In some embodiments, the second glass sheet 120 (the interior glass sheet or core layer) may have a longitudinal length 176 that is less than the longitudinal length 172 of the first glass sheet 110 (an outer glass sheet or cladding layer) and the longitudinal length 174 of the third glass sheet 130 (another outer glass sheet or cladding layer). The unassembled glass stack 100 may have an outer perimeter 152 and an inner portion 153. The outer perimeter 152 may be an outer border or boundary of the unassembled glass stack 100, whereas the inner portion 153 may be comprised of the inner area of the unassembled glass stack 100. The unassembled glass stack 100 may undergo a processing step 106, which may, in some embodiments, comprise the assembly step 105 and first heating step 205 depicted by FIG. 1, in which the glass sheets 110, 120, 130 are assembled into an unbonded glass stack 101 and the unbonded glass stack 101 is heated to form a weakly-bonded glass stack 201.
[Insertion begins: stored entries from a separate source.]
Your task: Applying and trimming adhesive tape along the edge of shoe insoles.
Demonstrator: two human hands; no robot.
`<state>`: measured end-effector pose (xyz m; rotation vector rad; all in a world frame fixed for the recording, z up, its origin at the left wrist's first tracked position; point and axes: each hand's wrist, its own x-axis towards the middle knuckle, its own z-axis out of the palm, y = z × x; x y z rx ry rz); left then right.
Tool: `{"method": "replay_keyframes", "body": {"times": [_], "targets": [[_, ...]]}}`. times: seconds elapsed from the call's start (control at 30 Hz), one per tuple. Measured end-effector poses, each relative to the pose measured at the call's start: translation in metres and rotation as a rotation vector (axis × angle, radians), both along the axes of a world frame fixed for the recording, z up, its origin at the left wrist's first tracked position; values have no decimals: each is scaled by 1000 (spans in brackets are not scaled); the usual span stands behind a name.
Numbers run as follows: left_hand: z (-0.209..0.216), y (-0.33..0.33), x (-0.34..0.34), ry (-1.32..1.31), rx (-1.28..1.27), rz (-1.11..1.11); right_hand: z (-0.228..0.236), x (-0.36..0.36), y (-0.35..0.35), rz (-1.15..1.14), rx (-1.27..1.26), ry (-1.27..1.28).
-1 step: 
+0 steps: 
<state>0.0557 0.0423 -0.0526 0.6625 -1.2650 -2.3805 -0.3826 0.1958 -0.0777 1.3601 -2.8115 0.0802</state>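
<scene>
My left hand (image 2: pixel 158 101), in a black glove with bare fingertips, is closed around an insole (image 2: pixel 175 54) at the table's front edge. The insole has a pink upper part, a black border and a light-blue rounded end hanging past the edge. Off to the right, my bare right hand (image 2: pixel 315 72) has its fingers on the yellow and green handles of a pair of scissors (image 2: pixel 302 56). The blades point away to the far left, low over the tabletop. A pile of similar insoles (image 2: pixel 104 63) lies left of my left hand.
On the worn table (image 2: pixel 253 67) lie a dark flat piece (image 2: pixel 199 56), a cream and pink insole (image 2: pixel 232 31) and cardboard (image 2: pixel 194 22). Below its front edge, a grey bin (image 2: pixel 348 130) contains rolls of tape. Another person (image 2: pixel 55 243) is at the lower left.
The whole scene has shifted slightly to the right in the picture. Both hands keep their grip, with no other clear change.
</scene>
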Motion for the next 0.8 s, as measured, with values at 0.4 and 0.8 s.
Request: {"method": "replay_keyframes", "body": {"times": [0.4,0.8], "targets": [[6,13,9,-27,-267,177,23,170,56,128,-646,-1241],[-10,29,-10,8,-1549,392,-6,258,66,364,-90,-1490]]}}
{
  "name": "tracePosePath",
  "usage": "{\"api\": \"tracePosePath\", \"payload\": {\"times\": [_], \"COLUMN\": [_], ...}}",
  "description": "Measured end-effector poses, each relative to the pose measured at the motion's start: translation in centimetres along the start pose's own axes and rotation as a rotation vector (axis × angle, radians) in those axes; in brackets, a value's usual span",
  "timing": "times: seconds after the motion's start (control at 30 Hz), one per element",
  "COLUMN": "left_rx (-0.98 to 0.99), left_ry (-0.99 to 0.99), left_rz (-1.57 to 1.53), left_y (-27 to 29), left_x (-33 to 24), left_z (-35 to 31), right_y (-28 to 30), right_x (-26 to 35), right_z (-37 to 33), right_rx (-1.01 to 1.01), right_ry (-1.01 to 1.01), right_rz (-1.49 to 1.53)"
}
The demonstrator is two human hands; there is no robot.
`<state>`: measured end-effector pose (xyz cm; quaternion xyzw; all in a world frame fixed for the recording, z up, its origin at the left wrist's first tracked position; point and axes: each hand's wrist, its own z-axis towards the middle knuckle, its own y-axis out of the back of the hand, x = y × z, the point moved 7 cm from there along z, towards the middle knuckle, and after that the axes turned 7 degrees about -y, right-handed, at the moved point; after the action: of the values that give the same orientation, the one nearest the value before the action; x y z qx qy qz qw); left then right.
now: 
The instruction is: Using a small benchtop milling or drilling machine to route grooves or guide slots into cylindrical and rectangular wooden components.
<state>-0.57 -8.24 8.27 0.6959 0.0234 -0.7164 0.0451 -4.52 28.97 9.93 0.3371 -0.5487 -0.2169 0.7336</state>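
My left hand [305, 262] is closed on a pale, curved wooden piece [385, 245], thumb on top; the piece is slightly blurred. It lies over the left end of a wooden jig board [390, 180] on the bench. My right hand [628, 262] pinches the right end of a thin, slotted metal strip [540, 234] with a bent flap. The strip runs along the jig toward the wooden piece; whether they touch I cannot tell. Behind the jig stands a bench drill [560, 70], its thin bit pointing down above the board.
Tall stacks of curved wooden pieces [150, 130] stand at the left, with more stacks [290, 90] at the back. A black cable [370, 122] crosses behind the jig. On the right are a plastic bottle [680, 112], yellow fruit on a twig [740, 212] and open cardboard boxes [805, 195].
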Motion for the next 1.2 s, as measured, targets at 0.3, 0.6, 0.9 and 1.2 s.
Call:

Referring still to FIG. 4, the method may comprise a shaping step 405, wherein a mold assembly 370 (depicted in a cross-sectional view) comprises a mold body 412 including a molding surface 414, a ring 416, and a plunger 418. The mold body 412, ring, 416, and plunger 418 shape the weakly-bonded glass stack 201 (or, in some embodiments, a fused glass sheet) under heat. The mold assembly 370 may be utilized in shaping steps as disclosed with respect to the methods of FIG. 2 or FIG. 3. It should be understood that a wide variety of geometries of the mold body 412 may be used to form different three-dimensional laminate glass articles 401. The mold body 412 may comprise any metal or other material capable of withstanding high temperatures, such as refractory metals, refractory ceramics, or the like. For example, the mold body 412 may comprise a high temperature alloy with high hardness, such as, but not limited to, nickel-based alloys such as Inconel® 718 or other, similar high temperature alloys, such as graphite. In some embodiments, the mold assembly 370 may contain a coating, such as a refractory nitride coating, which may enhance the durability of the mold.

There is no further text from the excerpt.